Material for this task
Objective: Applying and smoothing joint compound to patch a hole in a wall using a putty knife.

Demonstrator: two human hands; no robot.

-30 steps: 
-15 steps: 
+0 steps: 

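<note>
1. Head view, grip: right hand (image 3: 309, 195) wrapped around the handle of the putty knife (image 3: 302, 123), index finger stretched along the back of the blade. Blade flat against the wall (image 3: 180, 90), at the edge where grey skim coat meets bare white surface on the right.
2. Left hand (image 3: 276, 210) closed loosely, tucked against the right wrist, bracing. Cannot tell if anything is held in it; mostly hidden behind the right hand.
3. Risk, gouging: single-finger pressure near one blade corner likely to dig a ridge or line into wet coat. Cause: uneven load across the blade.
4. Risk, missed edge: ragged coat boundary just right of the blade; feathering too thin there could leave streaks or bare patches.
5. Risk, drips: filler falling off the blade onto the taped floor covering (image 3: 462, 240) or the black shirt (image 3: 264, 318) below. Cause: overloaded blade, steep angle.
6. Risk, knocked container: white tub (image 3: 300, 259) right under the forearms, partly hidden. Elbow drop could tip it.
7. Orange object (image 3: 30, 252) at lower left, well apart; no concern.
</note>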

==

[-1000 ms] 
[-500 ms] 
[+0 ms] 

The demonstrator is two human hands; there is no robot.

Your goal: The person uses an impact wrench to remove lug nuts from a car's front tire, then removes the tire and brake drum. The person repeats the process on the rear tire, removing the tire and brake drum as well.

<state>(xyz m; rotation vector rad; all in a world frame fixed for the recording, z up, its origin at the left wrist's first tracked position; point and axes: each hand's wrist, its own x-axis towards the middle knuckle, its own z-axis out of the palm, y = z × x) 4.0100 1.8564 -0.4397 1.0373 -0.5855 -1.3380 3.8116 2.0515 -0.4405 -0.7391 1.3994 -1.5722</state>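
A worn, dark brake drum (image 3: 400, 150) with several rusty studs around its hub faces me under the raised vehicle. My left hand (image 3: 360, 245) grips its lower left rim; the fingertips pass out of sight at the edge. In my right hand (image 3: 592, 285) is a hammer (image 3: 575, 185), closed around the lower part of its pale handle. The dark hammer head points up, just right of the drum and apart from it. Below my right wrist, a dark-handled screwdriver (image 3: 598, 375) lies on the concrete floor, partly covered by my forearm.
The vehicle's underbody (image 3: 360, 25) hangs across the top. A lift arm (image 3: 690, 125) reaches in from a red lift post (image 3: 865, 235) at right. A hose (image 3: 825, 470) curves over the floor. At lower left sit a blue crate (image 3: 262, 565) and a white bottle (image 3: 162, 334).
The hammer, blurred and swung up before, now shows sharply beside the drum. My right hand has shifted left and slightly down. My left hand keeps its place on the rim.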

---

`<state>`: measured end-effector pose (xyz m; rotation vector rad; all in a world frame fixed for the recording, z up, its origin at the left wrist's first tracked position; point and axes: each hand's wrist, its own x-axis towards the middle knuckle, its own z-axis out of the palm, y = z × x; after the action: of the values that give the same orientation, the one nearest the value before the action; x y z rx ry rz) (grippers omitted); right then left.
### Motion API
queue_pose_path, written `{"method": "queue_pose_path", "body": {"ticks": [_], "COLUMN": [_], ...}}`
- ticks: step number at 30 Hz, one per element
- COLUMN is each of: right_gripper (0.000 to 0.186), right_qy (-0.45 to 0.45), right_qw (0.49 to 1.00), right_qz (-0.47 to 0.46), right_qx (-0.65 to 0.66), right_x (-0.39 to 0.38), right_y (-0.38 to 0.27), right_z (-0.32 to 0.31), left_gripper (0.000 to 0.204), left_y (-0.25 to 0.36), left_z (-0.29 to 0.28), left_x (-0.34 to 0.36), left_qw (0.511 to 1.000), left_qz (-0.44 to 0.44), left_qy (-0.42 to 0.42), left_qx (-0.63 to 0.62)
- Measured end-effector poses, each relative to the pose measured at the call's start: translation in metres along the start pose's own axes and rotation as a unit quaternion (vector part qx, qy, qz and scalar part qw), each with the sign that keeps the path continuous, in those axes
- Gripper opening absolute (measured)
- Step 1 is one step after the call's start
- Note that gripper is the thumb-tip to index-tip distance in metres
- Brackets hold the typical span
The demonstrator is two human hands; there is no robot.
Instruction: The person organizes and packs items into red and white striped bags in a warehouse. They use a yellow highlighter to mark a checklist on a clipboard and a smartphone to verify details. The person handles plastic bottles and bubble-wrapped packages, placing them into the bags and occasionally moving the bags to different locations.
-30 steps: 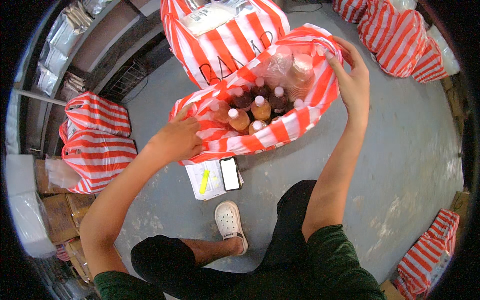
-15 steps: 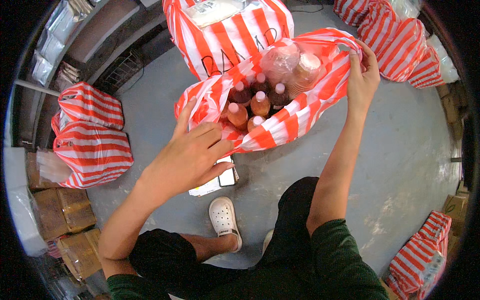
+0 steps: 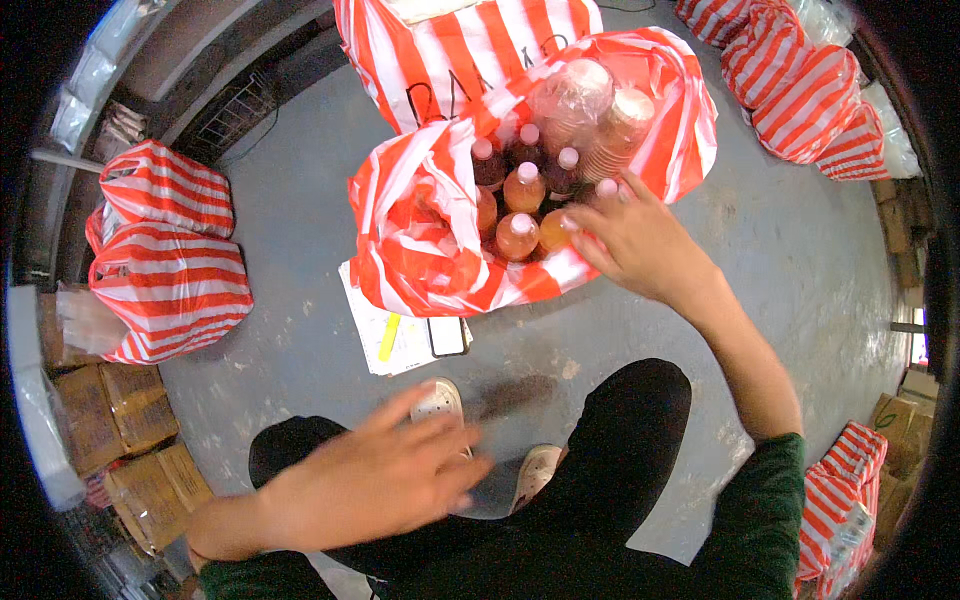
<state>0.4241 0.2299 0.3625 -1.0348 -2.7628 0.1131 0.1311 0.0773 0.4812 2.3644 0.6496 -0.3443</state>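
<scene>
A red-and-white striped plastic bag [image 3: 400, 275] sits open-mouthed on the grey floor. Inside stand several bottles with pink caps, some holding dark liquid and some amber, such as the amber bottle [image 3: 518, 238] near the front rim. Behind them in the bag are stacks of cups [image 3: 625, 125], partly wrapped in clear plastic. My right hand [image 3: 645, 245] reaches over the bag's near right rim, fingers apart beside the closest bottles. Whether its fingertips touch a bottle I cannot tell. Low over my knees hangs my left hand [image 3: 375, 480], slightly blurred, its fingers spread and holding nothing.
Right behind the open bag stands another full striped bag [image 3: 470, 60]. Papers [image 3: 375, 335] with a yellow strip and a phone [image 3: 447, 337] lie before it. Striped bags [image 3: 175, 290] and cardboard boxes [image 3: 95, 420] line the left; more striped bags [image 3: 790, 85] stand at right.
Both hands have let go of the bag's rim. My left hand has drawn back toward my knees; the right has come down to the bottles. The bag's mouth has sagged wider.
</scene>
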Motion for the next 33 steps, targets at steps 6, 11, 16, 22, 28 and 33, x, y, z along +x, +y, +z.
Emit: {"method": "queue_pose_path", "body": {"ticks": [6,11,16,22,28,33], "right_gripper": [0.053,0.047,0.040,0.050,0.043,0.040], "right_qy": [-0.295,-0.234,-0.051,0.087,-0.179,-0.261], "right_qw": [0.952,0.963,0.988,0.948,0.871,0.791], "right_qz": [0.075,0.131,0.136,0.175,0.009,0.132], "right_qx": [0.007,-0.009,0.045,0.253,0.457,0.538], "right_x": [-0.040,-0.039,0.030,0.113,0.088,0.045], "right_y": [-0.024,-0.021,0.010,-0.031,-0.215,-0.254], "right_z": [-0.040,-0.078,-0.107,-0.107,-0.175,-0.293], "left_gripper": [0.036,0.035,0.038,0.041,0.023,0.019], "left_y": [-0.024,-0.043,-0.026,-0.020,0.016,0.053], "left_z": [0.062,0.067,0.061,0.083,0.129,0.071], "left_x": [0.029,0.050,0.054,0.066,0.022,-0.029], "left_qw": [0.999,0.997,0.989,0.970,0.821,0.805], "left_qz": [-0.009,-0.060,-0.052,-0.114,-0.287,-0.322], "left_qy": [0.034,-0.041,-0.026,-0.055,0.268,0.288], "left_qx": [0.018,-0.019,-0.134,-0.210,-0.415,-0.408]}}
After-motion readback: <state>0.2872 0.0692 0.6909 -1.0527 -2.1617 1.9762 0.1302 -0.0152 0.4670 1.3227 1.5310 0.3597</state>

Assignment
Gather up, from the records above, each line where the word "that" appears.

Written response
`<state>`: measured end-effector pose (xyz m; rotation vector rad; all in a world frame fixed for the recording, z up, its origin at the left wrist's first tracked position; point and axes: each hand's wrist, its own x-axis towards the middle knuckle, its own z-axis out of the palm, y = z × x; after the action: of the values that give the same orientation, the one nearest the value before the action; x y z rx ry rz) (grippers omitted); right then left.
- Measured end-effector poses, each relative to the pose measured at the call's start: translation in metres along the start pose's own axes and rotation as a unit quaternion (vector part qx, qy, qz and scalar part qw), each with the sign that keeps the path continuous, in those axes
- Note that gripper is the thumb-tip to index-tip distance in metres

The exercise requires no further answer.